The PAYG model allows customers to pay regularly for the solar system. Some companies use GSM monitoring to provide the remote control capability for the unlocking the device on payment. This monitoring can also be used to perform preventative maintenance. Some companies are moving further into the IoT space whereby their solar systems receive information via algorithms pulling from multiple sources. We have a grantee called SolarWorks! which is combining the usage data with weather predictions to improve battery performance and reduce system downtime. Our grantee SunCulture provides PAYG solar irrigation and they use a SIM card in the pump which receives soil data and weather data that inform the need to irrigate.

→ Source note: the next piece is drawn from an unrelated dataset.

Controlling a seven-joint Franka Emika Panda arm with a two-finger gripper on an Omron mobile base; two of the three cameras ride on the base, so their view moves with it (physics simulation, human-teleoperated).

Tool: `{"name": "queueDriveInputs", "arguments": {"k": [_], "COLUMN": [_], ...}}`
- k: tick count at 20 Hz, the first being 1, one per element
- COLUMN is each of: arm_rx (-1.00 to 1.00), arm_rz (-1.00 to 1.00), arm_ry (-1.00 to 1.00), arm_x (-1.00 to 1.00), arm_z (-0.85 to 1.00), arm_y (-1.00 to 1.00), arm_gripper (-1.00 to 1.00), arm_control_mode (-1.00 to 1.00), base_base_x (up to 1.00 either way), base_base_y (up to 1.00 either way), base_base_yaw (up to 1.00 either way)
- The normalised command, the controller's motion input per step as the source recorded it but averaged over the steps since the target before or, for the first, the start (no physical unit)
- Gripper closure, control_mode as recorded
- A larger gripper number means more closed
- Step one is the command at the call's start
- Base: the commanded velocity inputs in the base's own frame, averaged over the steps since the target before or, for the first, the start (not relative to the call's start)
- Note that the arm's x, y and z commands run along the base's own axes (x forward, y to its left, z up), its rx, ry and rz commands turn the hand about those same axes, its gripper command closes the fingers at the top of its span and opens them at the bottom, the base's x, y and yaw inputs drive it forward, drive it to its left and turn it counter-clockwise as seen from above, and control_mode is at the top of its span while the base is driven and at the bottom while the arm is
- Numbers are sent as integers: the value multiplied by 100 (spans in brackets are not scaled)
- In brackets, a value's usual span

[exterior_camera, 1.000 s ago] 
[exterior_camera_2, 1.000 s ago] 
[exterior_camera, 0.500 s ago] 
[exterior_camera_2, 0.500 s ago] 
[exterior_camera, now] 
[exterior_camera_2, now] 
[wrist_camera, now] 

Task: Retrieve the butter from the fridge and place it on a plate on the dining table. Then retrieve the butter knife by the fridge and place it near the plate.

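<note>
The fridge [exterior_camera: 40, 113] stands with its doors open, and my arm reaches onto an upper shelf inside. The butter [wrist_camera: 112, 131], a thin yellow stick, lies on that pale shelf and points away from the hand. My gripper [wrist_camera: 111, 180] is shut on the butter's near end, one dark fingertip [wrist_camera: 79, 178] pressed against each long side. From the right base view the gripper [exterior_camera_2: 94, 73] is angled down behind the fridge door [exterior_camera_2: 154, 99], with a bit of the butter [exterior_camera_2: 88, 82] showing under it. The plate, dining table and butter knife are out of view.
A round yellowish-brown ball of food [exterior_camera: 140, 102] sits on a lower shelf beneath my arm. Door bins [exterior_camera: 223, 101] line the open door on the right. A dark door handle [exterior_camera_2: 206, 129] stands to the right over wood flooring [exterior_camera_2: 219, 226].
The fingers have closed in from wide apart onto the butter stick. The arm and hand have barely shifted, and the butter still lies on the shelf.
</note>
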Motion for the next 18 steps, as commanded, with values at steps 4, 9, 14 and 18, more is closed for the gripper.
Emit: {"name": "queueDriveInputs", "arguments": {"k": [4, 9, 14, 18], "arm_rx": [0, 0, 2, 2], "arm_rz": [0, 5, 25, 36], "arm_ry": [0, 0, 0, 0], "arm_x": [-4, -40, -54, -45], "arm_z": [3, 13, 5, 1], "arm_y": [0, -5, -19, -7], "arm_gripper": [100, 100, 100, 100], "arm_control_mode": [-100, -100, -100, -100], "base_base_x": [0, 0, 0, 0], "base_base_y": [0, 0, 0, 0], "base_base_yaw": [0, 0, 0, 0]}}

But it is important to remember that sensors cost money and transmitting data involves charges. Companies must, therefore, make choices.

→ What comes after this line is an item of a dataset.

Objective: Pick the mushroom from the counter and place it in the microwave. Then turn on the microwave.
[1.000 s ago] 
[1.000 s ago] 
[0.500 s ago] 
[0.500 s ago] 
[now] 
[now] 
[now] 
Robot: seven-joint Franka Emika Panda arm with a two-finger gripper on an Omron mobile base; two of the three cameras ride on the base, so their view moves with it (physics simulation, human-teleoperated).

Many of the examples that you gave are from smaller organisations. How are the larger companies approaching the market?

We’re interested in how mobile can enable access to energy, water and sanitation services, so that also involves large urban utilities and mobile operators. In fact, the larger companies are very important to this space because they already have huge customer bases which help new innovations to scale faster. For example, we have supported the Lilongwe Water Board and currently have a grant with the Kampala Capital City Authority — both government bodies — to adopt mobile-enabled services. And while CityTaps is a start-up, their clients are of course large water utilities. The opportunity to use mobile is not new to these companies, but providing utilities with the funds and the technical support to trial this is very important.

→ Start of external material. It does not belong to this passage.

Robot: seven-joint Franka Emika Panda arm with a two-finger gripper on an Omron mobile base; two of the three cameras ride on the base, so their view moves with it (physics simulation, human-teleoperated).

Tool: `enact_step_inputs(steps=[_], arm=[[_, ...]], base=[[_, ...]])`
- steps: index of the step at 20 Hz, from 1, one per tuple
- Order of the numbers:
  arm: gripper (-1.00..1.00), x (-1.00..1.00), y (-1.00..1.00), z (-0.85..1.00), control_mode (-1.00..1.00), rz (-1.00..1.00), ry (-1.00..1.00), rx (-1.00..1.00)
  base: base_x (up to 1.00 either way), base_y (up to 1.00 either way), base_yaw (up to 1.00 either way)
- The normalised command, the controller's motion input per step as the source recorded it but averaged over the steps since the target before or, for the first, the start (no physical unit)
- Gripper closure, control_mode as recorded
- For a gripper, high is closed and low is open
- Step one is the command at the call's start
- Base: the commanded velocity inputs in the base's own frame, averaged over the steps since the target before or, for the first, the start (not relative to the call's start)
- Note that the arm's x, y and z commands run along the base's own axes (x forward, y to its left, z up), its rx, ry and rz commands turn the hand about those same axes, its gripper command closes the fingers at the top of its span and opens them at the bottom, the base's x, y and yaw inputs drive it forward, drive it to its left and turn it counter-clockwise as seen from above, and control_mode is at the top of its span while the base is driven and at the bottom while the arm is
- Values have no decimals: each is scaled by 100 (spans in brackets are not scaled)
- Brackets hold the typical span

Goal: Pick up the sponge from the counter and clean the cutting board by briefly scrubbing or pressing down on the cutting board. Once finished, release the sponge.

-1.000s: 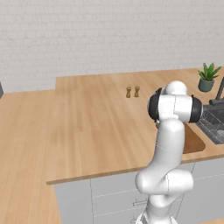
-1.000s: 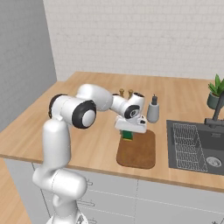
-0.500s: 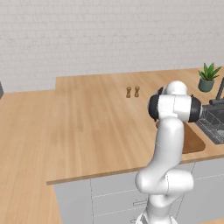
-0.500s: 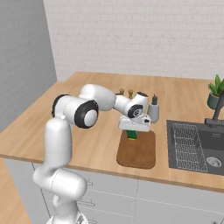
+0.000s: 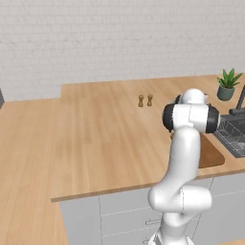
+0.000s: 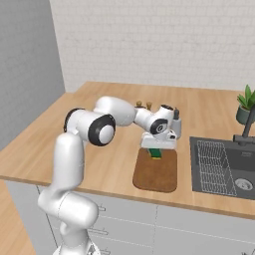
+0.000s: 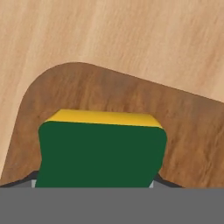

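In the hand view the sponge [image 7: 100, 153] shows its dark green face with a yellow layer at its far edge, and my gripper [image 7: 94, 183] is shut on it. Beneath it lies the reddish-brown cutting board [image 7: 109, 96], with its rounded corner against the light counter [image 7: 109, 35]. From the right base view my gripper [image 6: 156, 148] holds the sponge [image 6: 156, 152] low over the far end of the cutting board [image 6: 155, 174]. Whether the sponge touches the board I cannot tell. In the left base view the arm hides most of the cutting board [image 5: 211, 153].
A dark sink [image 6: 224, 164] with a rack and tap lies just right of the board. A grey bottle [image 6: 176, 125] stands right behind the gripper. Two small shakers [image 5: 145, 100] stand farther back, and a potted plant [image 6: 246, 103] at the far right. The counter's front edge is near the board.
My gripper has shifted slightly to the right over the board's far end, with the sponge still held in it.
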Motion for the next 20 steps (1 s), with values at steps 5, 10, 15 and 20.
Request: enact_step_inputs(steps=[5,10,15,20], arm=[[100,0,-44,-7,-100,7,-2,0],[100,0,-47,-8,-100,8,-1,0],[100,0,-51,-7,-100,8,0,0],[100,0,-52,-3,-100,8,-1,0]], base=[[0,0,0],[0,0,0],[0,0,0],[0,0,0]])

We’ve also written in our Annual Report about the increased appetite that mobile operators have in this space, especially PAYG solar, though of course, they each have a different view on their role in these innovative businesses. MTN is involved in partnerships with several organisations across their markets in Africa. A start-up will come to the local MTN office and say, “your customers do not have electricity to charge their phones and I can get it to them.” The local MTN country officer would get that. With our grantee Fenix, which was recently acquired by the global utility company ENGIE, MTN Uganda’s marketing partnership was very important to their growth. Orange has received two grants from the GSMA; one to develop their own PAYG solar business in Madagascar and another to develop smart-metering for mini-grids in Burkina Faso. They are launching these models across their markets in Western Africa.

One other exciting evolution in the synergy between mobile operators and PAYG solar companies is that we’re starting to see more companies selling smartphones on a pay-as-you-go basis, as an add-on product to solar home systems or cook-stoves. Our grantee Vitalite is trialling this in Zambia, as are other companies elsewhere. If you look at it this way, PAYG is becoming more like a platform.

For the GSMA, working across start-ups, large corporations and government-operated organisations has its challenges, but we believe that these actors all have an important role to play in enabling energy, water and sanitation access.